Watch for warning signs of caffeine excess: feeling jittery or wired, racing heart, hand tremor, nausea, headache, anxiety, insomnia, or palpitations. If any of these appear, stop caffeine immediately and contact your prescriber. People with a history of seizure, anxiety disorder, panic disorder, atrial fibrillation, or cardiac arrhythmia should be especially conservative and may want to avoid caffeine entirely while on ciprofloxacin.

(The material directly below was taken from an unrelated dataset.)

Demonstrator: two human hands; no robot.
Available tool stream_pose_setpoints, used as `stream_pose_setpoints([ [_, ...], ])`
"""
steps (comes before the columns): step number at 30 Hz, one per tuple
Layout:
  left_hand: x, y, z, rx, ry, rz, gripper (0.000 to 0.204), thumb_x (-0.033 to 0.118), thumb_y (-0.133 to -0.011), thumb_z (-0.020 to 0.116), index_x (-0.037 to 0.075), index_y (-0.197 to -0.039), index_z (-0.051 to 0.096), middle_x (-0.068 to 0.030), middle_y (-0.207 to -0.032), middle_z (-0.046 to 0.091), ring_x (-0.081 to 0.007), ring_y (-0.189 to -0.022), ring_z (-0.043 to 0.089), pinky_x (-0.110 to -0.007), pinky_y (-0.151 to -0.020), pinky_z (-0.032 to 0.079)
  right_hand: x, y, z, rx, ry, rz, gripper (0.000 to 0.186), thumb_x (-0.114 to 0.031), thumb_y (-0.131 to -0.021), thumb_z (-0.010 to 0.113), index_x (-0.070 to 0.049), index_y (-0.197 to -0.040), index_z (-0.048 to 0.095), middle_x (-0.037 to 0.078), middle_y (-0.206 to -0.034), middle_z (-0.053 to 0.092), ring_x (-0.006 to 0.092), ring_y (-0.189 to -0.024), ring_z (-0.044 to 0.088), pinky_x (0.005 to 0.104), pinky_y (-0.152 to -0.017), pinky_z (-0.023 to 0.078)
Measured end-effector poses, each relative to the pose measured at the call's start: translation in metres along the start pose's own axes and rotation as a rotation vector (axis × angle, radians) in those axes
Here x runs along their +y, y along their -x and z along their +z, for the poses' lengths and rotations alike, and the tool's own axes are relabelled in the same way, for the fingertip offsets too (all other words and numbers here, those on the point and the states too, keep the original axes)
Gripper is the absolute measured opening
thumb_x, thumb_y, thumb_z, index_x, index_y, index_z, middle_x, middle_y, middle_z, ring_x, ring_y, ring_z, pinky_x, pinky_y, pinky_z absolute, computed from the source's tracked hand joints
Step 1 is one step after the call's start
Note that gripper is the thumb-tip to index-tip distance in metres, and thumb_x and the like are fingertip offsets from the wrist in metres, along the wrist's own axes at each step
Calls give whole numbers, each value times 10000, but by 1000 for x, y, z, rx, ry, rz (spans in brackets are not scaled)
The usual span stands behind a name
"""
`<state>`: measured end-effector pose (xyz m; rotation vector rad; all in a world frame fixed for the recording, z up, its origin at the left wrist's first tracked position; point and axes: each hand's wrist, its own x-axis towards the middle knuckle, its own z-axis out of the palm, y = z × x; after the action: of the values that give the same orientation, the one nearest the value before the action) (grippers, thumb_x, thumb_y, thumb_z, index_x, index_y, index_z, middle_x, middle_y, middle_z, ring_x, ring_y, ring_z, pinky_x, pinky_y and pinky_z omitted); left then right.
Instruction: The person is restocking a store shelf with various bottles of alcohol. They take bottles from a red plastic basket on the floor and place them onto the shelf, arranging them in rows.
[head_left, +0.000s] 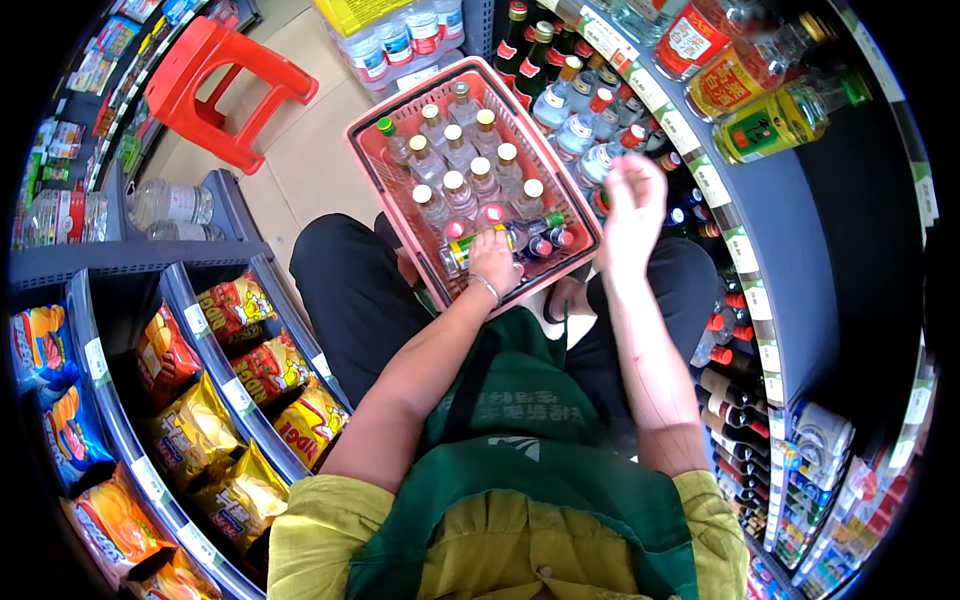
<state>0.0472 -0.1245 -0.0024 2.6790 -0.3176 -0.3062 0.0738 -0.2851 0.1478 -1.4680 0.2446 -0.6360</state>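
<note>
Between my knees stands a pink plastic basket point(400, 215) with several clear glass bottles point(459, 147) upright in it, mostly white-capped. Across its near end lies a bottle with a yellow and green label point(462, 247); the fingers of my left hand point(494, 263) are curled over it. Small dark bottles with red caps point(540, 246) are beside that hand. Over the basket's right rim, my right hand point(634, 205) is raised near the shelf's clear bottles with blue labels point(576, 134). Its fingers are bent and blurred, and whether they hold anything is unclear.
A red plastic stool point(215, 95) stands at the far left on the tiled floor. Snack bags point(195, 430) fill the left shelf. On the right, a curved shelf holds large liquor bottles point(765, 125) above rows of smaller bottles. Wrapped cups point(405, 45) sit beyond the basket.
</note>
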Motion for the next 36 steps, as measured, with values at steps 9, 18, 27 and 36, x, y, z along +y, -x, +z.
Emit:
stream_pose_setpoints([
  [9,-36,-19,39,-73,-416,-52,461,185,-740,586,48,-1169,490,-103,-1081,549,-255,-1056,489,-404,-941,330,53,43,32,-242,-3,323,154,-36,-894,529,-33,-1048,529,32,-897,586,97,-799,558,227,-742,458],
  [18,-31,-49,45,-396,-624,-11,420,269,-866,468,66,-1234,489,-83,-1171,565,-217,-1140,499,-392,-955,312,112,88,44,-409,194,601,116,-6,-855,539,-17,-970,553,28,-810,588,91,-724,548,227,-673,459],
  [27,-34,-38,13,-332,-527,49,564,293,-692,649,20,-1163,503,-122,-1099,559,-237,-1055,549,-421,-1014,299,97,75,38,-379,121,682,134,-13,-862,505,8,-989,543,53,-798,599,98,-693,562,219,-626,462],
  [36,-18,-12,-50,-221,-64,-121,676,302,-563,755,-10,-1101,488,-179,-1088,544,-298,-1011,579,-384,-849,487,87,56,1,18,154,780,204,-217,-880,570,-51,-997,561,23,-775,574,123,-643,551,248,-553,483],
])
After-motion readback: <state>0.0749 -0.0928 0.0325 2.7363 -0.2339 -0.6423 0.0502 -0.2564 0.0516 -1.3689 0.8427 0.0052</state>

Two other notes about ciprofloxacin and food. First, ciprofloxacin absorption is reduced by dairy products, calcium-fortified juice, magnesium and aluminum antacids, iron supplements, and zinc supplements; take ciprofloxacin at least two hours before or six hours after these. Coffee with milk thus poses both a caffeine problem and (with a generous dairy splash) a slight absorption problem, so taking the antibiotic apart from your morning latte is wise. Second, ciprofloxacin tendinopathy and tendon rupture risk is elevated in older adults and in people on corticosteroids; this is a separate issue but worth knowing.
Which specific products are affected?
This interaction applies to brand-name Cipro, Cipro XR, ciprofloxacin generics, oral suspension, and intravenous ciprofloxacin. Other fluoroquinolones vary in their CYP1A2 effect: norfloxacin and enoxacin (less commonly used now) are also strong CYP1A2 inhibitors with similar caffeine interactions. Levofloxacin (Levaquin), moxifloxacin (Avelox), and ofloxacin have much weaker CYP1A2 inhibition and do not produce a clinically significant caffeine interaction.
On the caffeine side, all sources matter: regular coffee, espresso, cold brew, instant coffee, energy drinks (Red Bull, Monster, Bang, Celsius, Reign), pre-workout supplements, caffeinated teas (black, green, matcha, oolong), yerba mate, caffeinated sodas, dark chocolate, caffeine pills (Vivarin, NoDoz), and combination headache pills (Excedrin, Anacin). Decaffeinated coffee contains very little caffeine and is generally fine.
The bottom line
Ciprofloxacin strongly inhibits CYP1A2 and can roughly double the effective caffeine dose from any given coffee, tea, or energy drink. Cap caffeine at 100 to 200 mg per day during therapy and for a day or two after, watch for jitteriness, palpitations, tremor, and insomnia, and consider switching to decaf entirely if you are sensitive or have heart or seizure risk factors. Patients on theophylline should generally avoid ciprofloxacin altogether.